What to work on ->
From the data below, set down exactly the lines between the one holding "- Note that" and the one holding "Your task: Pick", inclusive, and no others.

════════════════════

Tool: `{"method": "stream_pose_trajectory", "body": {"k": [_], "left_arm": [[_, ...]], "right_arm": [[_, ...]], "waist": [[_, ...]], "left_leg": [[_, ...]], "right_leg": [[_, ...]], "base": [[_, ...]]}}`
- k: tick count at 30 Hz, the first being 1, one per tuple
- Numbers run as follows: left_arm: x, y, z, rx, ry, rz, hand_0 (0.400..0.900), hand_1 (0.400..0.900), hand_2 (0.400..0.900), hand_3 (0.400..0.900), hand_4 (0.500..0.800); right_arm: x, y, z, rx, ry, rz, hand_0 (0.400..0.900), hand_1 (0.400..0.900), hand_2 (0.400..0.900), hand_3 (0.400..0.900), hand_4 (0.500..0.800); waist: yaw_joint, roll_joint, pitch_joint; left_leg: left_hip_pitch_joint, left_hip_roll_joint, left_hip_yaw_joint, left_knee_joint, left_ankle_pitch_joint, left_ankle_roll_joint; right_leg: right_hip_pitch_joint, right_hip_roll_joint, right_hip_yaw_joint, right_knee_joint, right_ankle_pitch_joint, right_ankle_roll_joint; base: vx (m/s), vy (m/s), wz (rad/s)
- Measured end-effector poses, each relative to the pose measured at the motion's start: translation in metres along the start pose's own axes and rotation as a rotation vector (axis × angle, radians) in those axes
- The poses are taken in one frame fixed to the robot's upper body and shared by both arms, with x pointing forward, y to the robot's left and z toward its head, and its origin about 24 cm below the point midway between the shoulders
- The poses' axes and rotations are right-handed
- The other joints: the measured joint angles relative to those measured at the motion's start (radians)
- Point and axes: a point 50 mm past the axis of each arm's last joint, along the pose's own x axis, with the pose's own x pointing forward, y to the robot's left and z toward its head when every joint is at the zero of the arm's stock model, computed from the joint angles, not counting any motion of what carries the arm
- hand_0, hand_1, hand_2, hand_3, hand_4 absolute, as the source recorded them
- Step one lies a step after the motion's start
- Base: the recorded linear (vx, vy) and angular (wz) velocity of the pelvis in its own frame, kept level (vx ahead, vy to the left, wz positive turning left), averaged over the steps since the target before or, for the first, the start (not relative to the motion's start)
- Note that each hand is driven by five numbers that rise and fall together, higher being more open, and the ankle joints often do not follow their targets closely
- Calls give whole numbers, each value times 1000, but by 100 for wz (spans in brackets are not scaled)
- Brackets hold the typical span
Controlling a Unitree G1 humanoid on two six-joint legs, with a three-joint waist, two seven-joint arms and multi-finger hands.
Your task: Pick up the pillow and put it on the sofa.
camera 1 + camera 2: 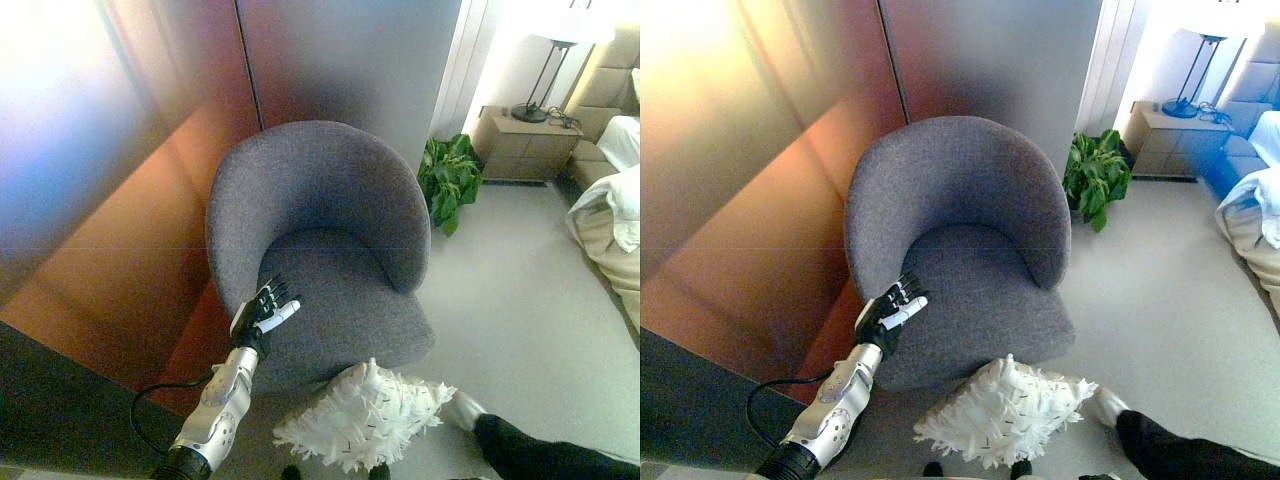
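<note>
Pillow [365,417] lies on floor before the sofa [320,250]; left robot hand [266,306] open, fingers straight.

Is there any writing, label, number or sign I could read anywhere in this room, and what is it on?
None can be read.
White fluffy pillow with short dark flecks: those are marks in the fabric, not letters.
Grey rounded fabric armchair: plain, no tag showing.
Beige bedside cabinet and black floor lamp: no print to make out.
Robot's left hand: no readable marking.
</note>
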Motion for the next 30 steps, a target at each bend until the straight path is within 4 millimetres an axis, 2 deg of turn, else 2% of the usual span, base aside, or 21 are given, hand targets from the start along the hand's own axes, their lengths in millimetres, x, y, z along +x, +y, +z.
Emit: {"method": "stream_pose_trajectory", "body": {"k": [9,18,20,25,30], "left_arm": [[-1,-3,-2,18,5,-34,900,900,900,900,800],[-4,7,-2,369,8,-70,900,900,900,900,800],[-5,10,-3,422,20,-77,900,900,900,900,800],[-11,21,-19,599,102,-98,900,900,900,900,800],[-14,17,-31,683,143,-132,900,900,900,900,800]], "right_arm": [[0,0,0,-1,0,0,900,900,900,900,800],[0,-1,-1,-16,3,2,900,900,900,900,800],[0,-2,-1,-31,3,1,900,900,900,900,800],[0,-6,3,-40,-12,-8,900,900,900,900,800],[-1,-13,10,-55,-48,-26,900,900,900,900,800]], "waist": [[0,1,0],[-2,9,-6],[-4,12,-7],[-30,28,-7],[-61,56,13]], "left_leg": [[1,0,1,0,0,0],[3,1,13,5,-2,0],[6,1,25,9,-5,1],[6,0,49,10,-9,0],[-12,-2,62,10,-8,-1]], "right_leg": [[0,0,1,0,0,0],[-6,1,12,1,0,0],[-9,3,32,1,1,1],[-21,3,57,1,3,4],[-49,2,71,6,6,7]], "base": [[0,0,0],[18,-4,-10],[30,4,-13],[22,7,-11],[-77,31,-4]]}}
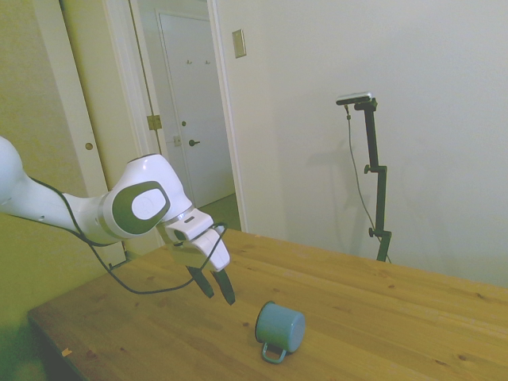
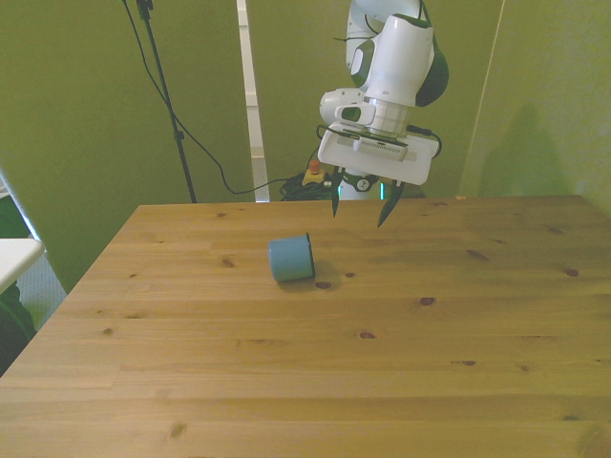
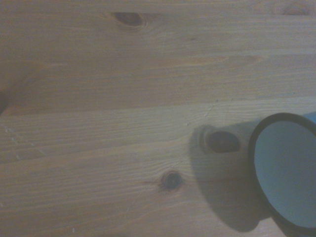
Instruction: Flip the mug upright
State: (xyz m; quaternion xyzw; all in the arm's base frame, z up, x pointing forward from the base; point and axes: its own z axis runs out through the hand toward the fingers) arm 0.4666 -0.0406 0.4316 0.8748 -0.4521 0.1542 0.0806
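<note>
The approach step is in hand: the gripper (image 1: 215, 288) hangs in the air beside the mug (image 1: 279, 326), tilted toward it, its dark fingers (image 2: 335, 204) spread apart and holding nothing. The teal-blue mug lies on its side on the wooden counter (image 2: 382, 382), its loop handle (image 1: 273, 354) low against the wood on the side nearest the side camera. In the wrist view the dark-rimmed disc (image 3: 287, 176) of one end of the mug shows, with the mug's shadow and two knots in the planks just beside it; whether that disc is the mouth or the base cannot be told. In the front view the mug rests just beside a dark knot in the wood, with the gripper above and beyond it. The next move, by the look of things, calls for lowering the spread fingers around the mug's wall or rim, closing, then tipping it onto its base. Beyond the mug, pale walls, a white door (image 1: 194, 111) and a light switch plate (image 1: 239, 43) fill the room
</note>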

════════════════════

Answer to this exercise ->
- Note that each hand is driven by five numbers that rise and fall together, higher being more open, and the ankle joints often do not follow their targets closely
- Calls give whole numbers, each value times 1000, but by 100 for wz (spans in brackets are not scaled)
- Brackets hold the typical span
Controlling a Unitree G1 humanoid on two six-joint legs, with a three-joint waist, two seven-joint arms and multi-finger hands.
Your task: Pick up the pillow and put it on the sofa.

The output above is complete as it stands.